INSTRUCTIONS TO FOLLOW
In the data below, the answer is the run of lines from the line containing "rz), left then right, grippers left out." through the line containing "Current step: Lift", both included; print it exactly and nothing else.

====== RECORDED INFORMATION

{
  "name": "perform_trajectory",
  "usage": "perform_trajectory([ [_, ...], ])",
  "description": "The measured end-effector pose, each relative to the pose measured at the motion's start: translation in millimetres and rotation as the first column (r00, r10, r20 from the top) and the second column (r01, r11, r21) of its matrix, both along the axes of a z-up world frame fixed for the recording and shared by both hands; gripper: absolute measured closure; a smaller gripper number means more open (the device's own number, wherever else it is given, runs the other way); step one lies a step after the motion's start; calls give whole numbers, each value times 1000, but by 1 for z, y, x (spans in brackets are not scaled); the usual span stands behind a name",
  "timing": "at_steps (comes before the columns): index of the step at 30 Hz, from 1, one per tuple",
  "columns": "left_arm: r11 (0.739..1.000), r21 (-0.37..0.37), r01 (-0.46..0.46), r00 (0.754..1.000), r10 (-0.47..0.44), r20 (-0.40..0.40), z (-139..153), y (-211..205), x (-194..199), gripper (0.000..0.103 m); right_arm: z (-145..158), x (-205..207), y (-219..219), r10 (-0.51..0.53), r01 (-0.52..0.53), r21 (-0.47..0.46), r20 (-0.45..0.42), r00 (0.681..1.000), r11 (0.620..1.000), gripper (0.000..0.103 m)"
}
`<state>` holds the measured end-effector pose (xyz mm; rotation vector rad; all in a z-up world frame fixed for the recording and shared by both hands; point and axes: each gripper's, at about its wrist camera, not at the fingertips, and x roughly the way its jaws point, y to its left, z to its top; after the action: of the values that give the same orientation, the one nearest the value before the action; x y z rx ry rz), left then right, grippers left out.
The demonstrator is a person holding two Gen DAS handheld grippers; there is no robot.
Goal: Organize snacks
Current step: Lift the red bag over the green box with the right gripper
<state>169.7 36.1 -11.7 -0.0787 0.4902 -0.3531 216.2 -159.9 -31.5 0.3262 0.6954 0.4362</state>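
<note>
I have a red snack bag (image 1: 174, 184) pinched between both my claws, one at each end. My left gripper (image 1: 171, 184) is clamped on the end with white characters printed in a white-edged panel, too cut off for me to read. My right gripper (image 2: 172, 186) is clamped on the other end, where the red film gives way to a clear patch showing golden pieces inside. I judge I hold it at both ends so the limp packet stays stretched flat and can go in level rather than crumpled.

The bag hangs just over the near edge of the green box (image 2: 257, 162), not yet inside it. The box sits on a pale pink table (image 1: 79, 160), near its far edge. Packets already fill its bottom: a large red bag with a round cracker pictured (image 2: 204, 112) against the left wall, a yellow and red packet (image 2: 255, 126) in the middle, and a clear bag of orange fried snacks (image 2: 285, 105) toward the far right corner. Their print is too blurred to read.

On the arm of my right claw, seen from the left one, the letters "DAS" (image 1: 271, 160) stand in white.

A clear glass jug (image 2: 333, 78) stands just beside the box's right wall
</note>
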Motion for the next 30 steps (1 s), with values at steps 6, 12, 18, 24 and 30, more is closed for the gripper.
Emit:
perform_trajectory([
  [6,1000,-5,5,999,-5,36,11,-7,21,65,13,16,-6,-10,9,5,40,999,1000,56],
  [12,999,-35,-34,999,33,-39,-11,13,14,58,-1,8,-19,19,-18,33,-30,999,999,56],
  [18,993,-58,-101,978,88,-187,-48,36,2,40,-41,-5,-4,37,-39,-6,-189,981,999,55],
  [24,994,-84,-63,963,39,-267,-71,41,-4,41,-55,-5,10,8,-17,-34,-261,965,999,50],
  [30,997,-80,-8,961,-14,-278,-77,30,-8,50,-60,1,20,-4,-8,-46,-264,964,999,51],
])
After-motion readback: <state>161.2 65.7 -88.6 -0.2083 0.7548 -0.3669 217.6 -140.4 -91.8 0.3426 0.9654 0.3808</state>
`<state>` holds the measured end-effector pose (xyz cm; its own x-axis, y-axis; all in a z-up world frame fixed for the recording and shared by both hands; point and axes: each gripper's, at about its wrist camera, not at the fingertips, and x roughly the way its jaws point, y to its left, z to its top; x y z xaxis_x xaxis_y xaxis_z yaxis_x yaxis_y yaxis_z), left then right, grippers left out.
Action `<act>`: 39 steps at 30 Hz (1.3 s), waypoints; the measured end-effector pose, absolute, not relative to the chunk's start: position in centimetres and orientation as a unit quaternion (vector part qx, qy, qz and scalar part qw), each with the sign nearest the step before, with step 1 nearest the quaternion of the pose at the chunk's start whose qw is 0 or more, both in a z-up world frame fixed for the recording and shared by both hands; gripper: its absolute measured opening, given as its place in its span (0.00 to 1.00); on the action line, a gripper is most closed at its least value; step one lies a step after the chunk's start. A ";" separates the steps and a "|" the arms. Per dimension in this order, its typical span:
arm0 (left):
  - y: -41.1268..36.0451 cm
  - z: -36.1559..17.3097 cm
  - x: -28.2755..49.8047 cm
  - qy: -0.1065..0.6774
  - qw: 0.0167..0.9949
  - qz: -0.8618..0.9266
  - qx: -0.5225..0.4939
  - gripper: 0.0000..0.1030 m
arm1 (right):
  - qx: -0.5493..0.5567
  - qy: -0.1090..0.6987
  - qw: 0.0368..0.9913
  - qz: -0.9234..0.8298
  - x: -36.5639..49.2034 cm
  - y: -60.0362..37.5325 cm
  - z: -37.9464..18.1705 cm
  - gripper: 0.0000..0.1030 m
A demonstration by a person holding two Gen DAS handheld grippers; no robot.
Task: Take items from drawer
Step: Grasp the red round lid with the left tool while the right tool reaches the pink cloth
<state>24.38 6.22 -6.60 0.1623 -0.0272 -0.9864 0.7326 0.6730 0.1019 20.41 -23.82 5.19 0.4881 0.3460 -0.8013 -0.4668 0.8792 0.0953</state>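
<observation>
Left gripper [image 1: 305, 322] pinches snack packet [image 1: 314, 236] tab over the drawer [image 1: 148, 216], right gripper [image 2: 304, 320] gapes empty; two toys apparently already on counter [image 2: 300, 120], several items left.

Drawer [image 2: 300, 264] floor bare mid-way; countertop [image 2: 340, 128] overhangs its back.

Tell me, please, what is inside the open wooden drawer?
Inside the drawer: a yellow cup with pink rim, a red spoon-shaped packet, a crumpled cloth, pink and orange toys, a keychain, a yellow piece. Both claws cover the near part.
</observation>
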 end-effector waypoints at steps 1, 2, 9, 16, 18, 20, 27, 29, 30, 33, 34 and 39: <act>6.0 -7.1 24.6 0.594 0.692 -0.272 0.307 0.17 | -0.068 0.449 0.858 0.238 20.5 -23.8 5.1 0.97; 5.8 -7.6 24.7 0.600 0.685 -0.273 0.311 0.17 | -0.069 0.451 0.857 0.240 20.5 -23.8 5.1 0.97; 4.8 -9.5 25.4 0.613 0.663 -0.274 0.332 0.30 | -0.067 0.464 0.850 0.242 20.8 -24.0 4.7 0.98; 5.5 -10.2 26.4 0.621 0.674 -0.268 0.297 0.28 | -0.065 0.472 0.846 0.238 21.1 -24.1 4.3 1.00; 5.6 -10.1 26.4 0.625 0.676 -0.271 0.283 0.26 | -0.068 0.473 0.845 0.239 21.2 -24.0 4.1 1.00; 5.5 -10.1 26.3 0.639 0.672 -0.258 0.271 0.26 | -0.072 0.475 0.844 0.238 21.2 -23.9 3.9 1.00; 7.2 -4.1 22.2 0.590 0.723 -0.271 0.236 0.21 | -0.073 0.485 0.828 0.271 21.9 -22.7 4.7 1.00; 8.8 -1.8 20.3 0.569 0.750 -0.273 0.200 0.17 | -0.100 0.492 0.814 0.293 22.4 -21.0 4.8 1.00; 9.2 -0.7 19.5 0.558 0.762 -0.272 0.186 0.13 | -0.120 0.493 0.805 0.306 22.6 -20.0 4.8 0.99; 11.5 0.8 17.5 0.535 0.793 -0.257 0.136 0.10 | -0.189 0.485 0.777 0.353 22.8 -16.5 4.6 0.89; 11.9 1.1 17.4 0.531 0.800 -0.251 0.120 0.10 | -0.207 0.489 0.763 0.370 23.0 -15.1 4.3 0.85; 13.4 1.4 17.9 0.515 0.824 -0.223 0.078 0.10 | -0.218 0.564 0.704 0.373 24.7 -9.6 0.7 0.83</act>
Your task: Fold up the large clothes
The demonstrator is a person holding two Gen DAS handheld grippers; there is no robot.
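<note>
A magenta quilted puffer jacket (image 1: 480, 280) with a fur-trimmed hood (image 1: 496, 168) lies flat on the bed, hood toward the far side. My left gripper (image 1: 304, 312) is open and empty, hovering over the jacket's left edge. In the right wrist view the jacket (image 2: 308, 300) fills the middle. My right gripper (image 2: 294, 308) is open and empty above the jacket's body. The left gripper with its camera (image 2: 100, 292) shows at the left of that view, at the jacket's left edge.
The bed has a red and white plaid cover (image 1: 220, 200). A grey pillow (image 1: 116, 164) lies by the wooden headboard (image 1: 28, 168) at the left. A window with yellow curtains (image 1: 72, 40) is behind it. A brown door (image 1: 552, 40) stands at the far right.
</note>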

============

SOLUTION TO THE PROBLEM
`<state>` holds the measured end-effector pose (xyz mm; rotation vector rad; all in a z-up world frame fixed for the recording and shared by both hands; point and axes: each gripper's, at about its wrist camera, not at the fingertips, and x roughly the way its jaws point, y to its left, z to its top; after the action: of the values that give the same orientation, the one nearest the value before the action; x y z rx ry rz), left then right, grippers left out.
The demonstrator is a person holding two Gen DAS handheld grippers; there is no robot.
Goal: Organize snacks
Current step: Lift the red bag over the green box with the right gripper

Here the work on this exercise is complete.